PROBLEM REQUIREMENTS. Your copy of the data should match it exactly, leaving out only the pictures.

SUPPLIED DATA.

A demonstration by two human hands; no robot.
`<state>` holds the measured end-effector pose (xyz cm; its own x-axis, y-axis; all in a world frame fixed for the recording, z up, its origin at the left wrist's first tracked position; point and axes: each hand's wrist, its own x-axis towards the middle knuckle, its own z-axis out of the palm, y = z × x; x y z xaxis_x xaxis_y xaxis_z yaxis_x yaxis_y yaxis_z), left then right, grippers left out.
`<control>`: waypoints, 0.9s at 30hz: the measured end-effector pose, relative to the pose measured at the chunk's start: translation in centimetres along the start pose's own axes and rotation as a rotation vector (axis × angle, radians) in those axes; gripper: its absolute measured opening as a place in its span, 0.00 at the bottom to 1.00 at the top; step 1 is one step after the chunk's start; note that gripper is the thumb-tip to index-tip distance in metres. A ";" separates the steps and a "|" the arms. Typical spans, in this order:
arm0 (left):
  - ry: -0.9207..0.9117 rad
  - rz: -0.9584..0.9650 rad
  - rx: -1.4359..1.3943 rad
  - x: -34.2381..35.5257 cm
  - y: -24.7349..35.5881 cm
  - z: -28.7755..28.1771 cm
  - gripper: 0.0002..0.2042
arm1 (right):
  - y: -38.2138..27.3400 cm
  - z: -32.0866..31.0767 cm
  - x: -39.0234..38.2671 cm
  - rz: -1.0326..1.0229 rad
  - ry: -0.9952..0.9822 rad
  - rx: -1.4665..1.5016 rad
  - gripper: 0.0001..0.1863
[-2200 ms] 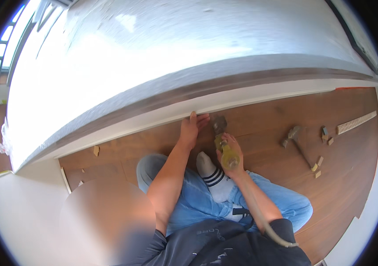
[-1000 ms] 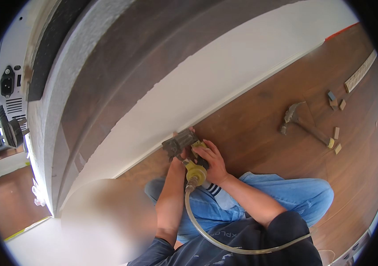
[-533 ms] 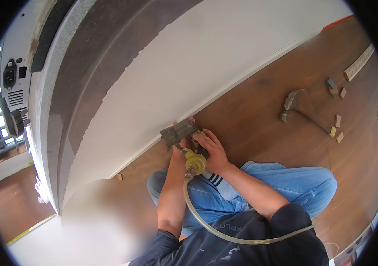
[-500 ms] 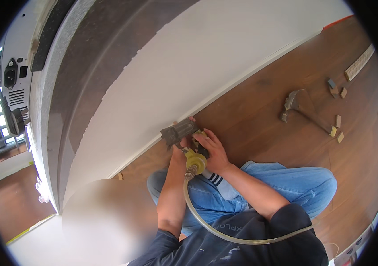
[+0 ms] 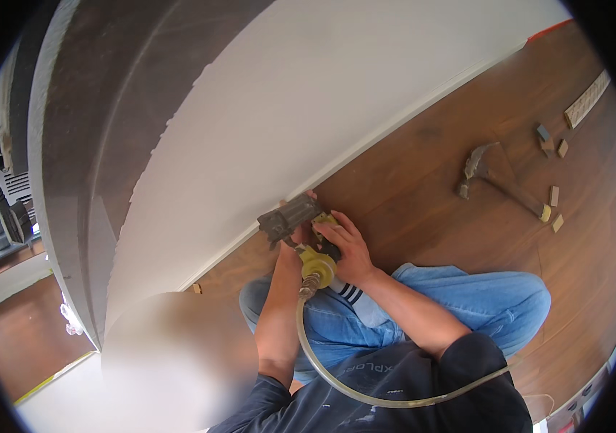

TASK OUTPUT.
A demonstration by two human hands; no robot.
`<state>` holds the measured end-effector pose (xyz cm; its own x-axis, y-axis; all in a world frame fixed for the recording, z up, its origin at the left wrist's first tracked position; point and axes: each hand's wrist, its own x-axis towards the middle knuckle, its own z-axis out of the palm, y = z × x; x y z xaxis_x xaxis_y xaxis_z yaxis_x yaxis_y yaxis_z), left then right, grippers left out.
`<control>`: waypoints, 0.9s at 30hz: the measured end-effector pose, relative to the pose measured at the chunk's start: translation in centimetres along the start pose's own axes and rotation as a rotation vector (axis × angle, radians) in those axes; gripper: its absolute measured opening as a place in its span, 0.00 at the bottom to 1.00 at the top; step 1 is one step after the chunk's start; note that gripper is the thumb-tip to index-tip distance in metres. A ";" separates the steps and a "|" the arms. Typical spans, in this order:
arm0 (left):
  - ry: -0.9207..0.9117 rad
  - rz: -0.9584..0.9650 rad
  - rx: -1.4359..1.3943 rad
  - x: -34.2381..35.5257 cm
  - y: -24.7349..35.5881 cm
  - z: -28.7755..28.1771 cm
  - gripper: 0.0002..0.2042
arm1 (right):
  - y: -38.2138..27.3400 cm
  - z: -32.0866..31.0767 cm
  - x: -39.0234..38.2671 cm
  - rz: -1.0326..1.0229 rad
  - ry: -0.9952..0.9822 rad
  - rx: -1.4665..1.5016 rad
  - gripper: 0.0001..0.1863
[-2200 ms] 
[-1000 ms] 
[-533 ms] 
[-500 ms] 
[+0 ms] 

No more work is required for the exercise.